Records from a data source
-*-*-
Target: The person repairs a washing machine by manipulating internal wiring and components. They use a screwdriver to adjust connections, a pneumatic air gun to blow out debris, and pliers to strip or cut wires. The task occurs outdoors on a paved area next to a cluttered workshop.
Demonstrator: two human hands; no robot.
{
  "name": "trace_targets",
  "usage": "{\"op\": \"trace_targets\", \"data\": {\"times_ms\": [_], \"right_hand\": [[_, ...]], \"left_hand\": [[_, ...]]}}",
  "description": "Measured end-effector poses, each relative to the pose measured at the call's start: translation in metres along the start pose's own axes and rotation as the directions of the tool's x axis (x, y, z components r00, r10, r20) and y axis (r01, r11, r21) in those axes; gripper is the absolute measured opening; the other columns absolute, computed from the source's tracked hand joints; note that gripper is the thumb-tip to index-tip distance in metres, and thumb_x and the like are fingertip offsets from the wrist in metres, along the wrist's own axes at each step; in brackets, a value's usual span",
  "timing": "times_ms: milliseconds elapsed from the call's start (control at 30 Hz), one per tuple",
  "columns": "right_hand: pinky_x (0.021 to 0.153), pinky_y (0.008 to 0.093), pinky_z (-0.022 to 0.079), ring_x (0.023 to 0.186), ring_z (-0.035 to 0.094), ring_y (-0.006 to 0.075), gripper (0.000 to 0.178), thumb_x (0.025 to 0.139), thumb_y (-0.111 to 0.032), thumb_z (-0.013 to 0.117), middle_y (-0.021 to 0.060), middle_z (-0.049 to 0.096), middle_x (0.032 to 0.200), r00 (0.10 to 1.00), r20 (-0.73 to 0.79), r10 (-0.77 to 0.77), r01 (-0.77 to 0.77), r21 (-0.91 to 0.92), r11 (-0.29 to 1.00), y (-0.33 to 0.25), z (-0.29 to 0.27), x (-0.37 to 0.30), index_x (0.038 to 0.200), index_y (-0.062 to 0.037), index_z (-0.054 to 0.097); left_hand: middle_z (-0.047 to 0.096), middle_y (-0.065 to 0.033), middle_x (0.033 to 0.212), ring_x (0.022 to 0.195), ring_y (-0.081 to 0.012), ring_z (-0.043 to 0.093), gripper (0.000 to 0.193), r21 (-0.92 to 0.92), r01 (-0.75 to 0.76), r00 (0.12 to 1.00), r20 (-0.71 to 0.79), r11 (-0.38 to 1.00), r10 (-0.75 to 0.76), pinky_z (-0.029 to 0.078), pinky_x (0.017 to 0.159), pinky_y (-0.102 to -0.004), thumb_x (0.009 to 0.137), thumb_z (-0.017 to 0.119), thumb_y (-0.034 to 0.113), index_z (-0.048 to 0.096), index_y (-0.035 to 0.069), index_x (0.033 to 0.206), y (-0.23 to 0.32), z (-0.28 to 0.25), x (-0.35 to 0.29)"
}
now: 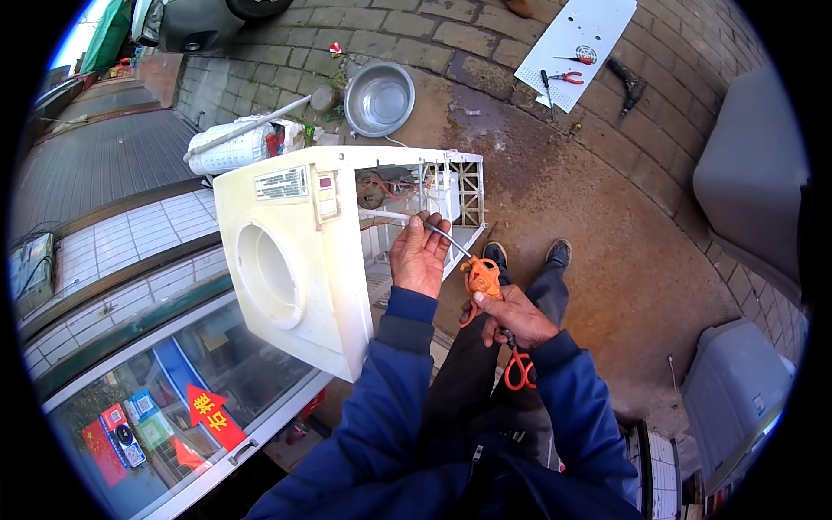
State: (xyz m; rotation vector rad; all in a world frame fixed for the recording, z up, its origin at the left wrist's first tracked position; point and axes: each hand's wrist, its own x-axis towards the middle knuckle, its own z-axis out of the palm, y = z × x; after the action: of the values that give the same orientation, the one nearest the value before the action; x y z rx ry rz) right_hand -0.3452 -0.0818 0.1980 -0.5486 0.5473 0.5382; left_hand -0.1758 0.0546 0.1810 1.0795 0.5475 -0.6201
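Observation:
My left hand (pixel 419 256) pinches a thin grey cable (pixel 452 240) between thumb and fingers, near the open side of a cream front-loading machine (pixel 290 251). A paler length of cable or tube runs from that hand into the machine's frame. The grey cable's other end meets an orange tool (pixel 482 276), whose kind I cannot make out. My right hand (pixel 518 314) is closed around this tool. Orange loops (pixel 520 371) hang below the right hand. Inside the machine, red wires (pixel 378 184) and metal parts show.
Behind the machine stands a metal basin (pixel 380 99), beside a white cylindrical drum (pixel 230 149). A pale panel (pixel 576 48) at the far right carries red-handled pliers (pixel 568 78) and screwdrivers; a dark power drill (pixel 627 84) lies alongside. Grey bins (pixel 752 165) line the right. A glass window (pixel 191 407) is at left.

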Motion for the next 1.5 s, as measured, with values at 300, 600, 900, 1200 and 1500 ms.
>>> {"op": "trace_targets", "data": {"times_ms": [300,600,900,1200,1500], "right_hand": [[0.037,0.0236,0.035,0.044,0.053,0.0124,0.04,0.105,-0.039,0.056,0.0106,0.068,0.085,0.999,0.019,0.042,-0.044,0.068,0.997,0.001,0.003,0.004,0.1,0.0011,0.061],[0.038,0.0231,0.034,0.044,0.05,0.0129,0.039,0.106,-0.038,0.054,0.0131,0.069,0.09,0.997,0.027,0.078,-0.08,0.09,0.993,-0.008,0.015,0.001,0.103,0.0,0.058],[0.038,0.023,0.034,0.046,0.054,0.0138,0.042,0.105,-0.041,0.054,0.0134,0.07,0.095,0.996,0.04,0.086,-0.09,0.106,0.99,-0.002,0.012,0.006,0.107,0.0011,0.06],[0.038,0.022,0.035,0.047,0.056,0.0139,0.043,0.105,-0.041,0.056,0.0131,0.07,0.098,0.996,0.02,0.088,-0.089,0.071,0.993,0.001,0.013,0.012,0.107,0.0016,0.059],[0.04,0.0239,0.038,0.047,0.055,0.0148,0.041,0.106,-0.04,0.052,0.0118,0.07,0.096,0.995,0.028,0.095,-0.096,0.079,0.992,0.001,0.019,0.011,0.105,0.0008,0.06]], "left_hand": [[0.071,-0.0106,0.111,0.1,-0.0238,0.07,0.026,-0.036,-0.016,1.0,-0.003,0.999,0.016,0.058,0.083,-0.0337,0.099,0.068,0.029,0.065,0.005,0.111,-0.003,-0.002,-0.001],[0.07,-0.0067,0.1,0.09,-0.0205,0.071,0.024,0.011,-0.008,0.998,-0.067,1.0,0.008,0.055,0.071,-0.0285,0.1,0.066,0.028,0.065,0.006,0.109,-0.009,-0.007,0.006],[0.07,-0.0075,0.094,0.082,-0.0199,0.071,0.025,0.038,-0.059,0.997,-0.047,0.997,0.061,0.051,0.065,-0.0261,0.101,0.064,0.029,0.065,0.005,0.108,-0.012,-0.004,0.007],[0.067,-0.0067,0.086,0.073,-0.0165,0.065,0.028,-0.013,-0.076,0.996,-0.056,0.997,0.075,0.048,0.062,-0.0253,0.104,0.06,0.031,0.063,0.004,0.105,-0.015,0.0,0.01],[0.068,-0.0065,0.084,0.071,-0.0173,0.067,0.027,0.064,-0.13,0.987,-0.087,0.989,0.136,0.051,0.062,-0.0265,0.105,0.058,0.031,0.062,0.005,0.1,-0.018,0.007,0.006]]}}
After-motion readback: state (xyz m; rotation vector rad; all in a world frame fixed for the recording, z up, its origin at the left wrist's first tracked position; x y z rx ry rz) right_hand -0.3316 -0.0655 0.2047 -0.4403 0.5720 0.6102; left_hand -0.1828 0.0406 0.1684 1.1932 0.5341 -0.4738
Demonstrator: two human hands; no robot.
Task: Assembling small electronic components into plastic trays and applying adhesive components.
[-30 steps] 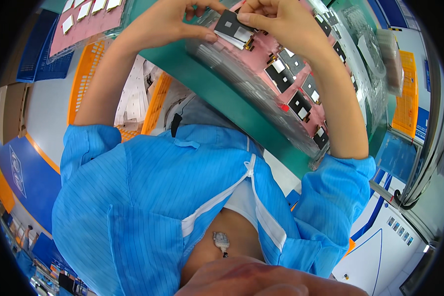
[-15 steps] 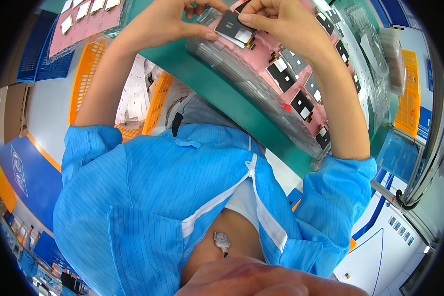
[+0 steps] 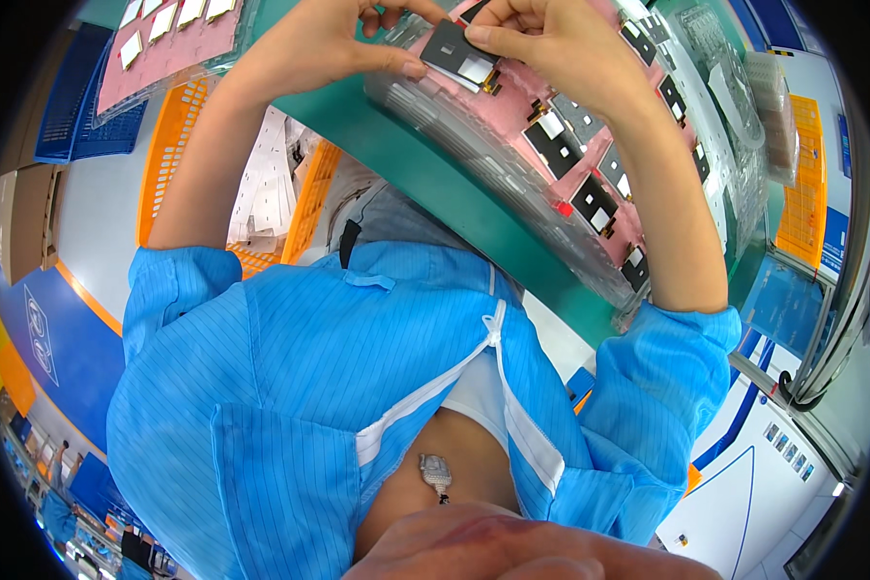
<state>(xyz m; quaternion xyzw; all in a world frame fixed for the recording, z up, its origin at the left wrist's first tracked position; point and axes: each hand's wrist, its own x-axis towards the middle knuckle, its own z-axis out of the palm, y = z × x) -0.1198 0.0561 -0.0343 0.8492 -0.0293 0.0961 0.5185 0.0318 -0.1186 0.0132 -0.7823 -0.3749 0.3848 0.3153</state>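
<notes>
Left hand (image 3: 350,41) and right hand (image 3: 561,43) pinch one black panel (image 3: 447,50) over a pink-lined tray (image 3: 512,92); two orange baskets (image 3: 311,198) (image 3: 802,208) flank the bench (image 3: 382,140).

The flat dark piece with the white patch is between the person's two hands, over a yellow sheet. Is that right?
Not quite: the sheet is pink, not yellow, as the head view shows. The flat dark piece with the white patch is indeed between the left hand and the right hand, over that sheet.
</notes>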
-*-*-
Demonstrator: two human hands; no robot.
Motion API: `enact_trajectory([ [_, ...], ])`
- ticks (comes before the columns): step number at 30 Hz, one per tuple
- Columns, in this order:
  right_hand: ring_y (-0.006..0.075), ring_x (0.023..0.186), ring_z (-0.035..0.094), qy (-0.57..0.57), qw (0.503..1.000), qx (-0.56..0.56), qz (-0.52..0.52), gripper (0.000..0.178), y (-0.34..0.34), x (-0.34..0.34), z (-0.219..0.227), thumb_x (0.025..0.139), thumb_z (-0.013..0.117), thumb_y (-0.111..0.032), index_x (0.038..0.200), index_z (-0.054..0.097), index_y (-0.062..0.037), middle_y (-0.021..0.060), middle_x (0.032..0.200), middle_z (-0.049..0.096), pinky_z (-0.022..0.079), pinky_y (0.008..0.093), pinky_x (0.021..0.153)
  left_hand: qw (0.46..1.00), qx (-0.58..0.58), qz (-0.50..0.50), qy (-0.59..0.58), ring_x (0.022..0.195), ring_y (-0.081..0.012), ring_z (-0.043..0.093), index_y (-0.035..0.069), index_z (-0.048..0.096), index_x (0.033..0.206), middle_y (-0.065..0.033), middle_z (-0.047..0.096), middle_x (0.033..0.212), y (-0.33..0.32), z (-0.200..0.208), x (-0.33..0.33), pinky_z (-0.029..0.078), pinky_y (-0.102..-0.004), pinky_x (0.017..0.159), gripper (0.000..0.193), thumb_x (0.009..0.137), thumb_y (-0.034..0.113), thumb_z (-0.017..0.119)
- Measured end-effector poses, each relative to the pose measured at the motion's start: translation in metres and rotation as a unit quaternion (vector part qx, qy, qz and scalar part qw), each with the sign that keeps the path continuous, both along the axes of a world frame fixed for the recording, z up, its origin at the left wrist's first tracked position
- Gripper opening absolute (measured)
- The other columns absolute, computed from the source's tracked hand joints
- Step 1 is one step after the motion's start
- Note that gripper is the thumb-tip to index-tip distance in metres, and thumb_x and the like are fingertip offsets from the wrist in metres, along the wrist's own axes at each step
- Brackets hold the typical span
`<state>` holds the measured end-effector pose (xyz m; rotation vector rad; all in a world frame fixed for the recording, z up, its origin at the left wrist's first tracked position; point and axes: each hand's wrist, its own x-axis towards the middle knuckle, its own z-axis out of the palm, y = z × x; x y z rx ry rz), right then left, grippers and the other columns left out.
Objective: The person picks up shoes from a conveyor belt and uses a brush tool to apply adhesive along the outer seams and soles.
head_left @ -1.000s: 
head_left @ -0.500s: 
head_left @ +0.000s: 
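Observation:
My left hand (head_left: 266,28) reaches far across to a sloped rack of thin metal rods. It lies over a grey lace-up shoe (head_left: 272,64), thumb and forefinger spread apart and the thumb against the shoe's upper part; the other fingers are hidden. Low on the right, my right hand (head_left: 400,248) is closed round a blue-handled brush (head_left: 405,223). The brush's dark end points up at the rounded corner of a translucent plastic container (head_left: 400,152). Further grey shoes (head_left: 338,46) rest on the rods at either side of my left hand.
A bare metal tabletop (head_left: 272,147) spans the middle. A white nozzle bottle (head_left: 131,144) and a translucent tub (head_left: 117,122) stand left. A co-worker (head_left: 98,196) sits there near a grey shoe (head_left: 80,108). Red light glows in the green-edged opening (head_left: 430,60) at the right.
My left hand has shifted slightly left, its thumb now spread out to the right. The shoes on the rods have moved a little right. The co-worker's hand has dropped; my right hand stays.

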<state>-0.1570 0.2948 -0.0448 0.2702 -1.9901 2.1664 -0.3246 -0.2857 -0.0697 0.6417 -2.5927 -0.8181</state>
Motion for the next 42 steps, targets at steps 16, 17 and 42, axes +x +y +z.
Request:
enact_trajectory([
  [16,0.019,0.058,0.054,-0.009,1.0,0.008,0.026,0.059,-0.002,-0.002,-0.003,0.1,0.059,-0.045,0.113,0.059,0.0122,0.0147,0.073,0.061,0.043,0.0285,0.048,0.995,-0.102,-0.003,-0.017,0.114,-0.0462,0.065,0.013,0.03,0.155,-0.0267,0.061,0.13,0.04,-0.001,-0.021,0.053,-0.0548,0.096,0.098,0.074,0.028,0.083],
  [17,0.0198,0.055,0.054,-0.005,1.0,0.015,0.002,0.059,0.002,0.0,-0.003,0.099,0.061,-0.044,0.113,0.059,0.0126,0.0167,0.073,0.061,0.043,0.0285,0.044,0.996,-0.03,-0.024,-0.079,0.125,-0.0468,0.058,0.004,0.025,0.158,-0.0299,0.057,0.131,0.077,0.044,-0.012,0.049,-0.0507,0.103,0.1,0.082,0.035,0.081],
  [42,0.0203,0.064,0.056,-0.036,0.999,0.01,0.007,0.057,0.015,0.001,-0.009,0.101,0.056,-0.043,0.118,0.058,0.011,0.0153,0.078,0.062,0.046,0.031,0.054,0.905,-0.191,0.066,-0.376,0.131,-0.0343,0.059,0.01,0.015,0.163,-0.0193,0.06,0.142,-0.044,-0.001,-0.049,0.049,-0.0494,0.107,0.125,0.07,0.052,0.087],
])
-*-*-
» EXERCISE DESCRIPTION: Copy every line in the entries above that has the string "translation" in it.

» YOUR SOLUTION:
  "description": "Measured end-effector poses, each relative to the pose measured at the call's start: translation in metres along the start pose's own axes and rotation as the directions of the tool's x axis (x, y, z components r00, r10, r20) and y axis (r01, r11, r21) in those axes; gripper is the absolute measured opening; the other columns absolute, computed from the source's tracked hand joints; note that gripper is the thumb-tip to index-tip distance in metres, and thumb_x and the like are fingertip offsets from the wrist in metres, along the wrist's own axes at each step; in brackets, a value's usual span",
- Measured end-effector poses, each relative to the pose measured at the motion's start: translation in metres and rotation as a unit quaternion (vector part qx, qy, qz and scalar part qw), each with the sign that keeps the path continuous, both along the axes of a world frame fixed for the recording, z up, its origin at the left wrist's first tracked position

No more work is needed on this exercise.